__WHAT TO DO__: Once you find the line with "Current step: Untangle" in the entries below, print it and each line after it up to and including the line with "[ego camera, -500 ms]", exactly, without pictures.

__SUPPLIED ENTRIES__:

━━━━━━━━━━━━━━━━

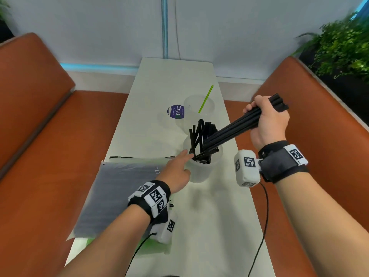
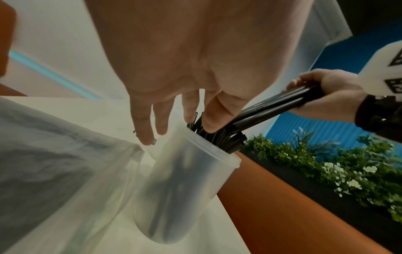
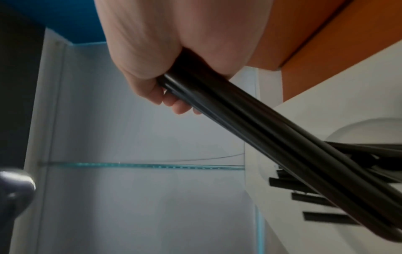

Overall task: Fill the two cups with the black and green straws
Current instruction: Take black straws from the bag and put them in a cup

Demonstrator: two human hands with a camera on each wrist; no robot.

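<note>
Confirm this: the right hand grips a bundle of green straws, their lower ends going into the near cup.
Wrong in one respect: the bundle in the right hand is black, not green. The head view shows it; the only green straw stands in the far cup. Its lower ends do go into the near cup.

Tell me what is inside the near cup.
The near cup holds loose black straws, plus the lower ends of the bundle in the right hand. Frosted walls blur its bottom.
</note>
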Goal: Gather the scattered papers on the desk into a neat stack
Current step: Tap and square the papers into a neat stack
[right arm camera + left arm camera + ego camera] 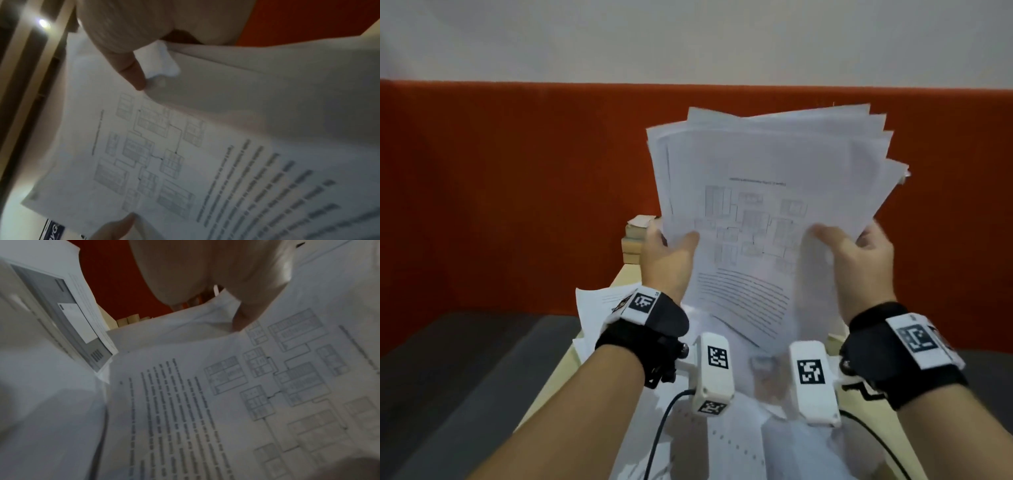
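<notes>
— Two hands hold one bunch of papers (pixel 763 192) up in the air, above the table (pixel 626 277).

— Who holds where?

— The left hand (pixel 671 260) pinches the bunch at 8 o'clock, thumb on the front page. The right hand (pixel 859 260) pinches it at 4 o'clock, thumb in front and fingers behind.

— Is the bunch neat?

— No. Its top edges fan out at 1 o'clock, so the sheets do not line up.

— How will it feel?

— Light and floppy, I think. Thin sheets bend and slide over each other, so a loose pinch could let some slip out. Holding both side edges low down seems best, then tapping the bottom edge on the table to line them up.

— Are more papers down there?

— Yes. Loose sheets (pixel 599 308) lie on the table at 7 o'clock, and more lie under the wrists.

— Any boxes or trays?

— None that I can see. A small pile of books (pixel 635 240) sits at the far end, just behind the left hand.
</notes>
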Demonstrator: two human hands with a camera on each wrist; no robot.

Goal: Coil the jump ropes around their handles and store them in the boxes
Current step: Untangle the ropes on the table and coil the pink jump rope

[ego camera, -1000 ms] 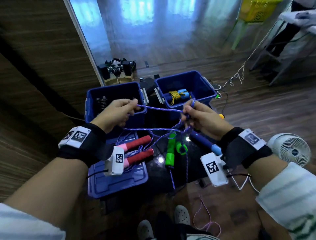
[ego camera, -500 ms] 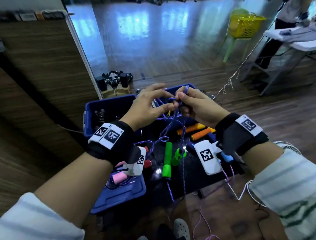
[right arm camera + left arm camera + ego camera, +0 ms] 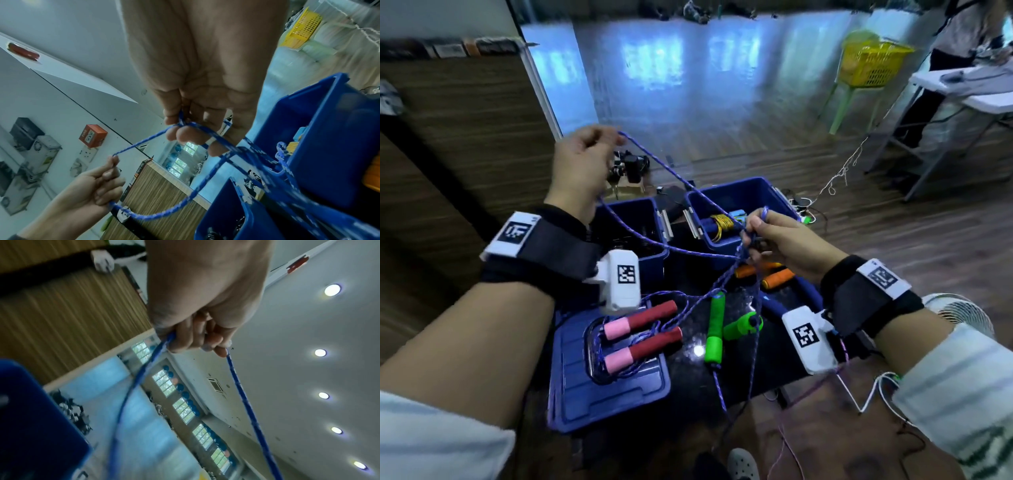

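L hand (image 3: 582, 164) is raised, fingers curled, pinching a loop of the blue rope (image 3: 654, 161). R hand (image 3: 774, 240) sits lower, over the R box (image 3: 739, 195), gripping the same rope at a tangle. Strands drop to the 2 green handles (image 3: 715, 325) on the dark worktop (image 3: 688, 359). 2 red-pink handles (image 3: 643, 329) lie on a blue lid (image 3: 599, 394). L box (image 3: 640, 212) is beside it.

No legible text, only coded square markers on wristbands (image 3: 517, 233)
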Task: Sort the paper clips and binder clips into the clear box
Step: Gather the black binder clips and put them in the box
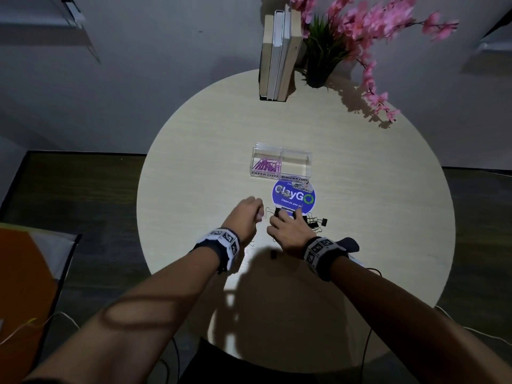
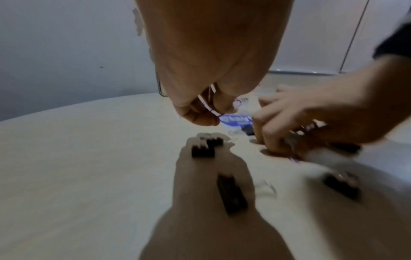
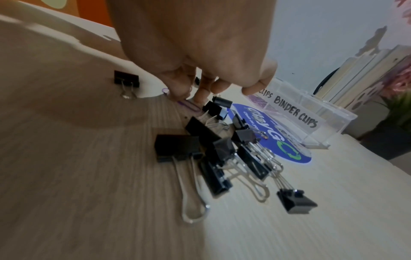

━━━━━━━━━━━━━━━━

__ANSWER SPACE__:
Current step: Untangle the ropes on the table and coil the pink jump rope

[ego camera, -1000 ms] 
[ego camera, -500 ms] 

The answer contains nothing further.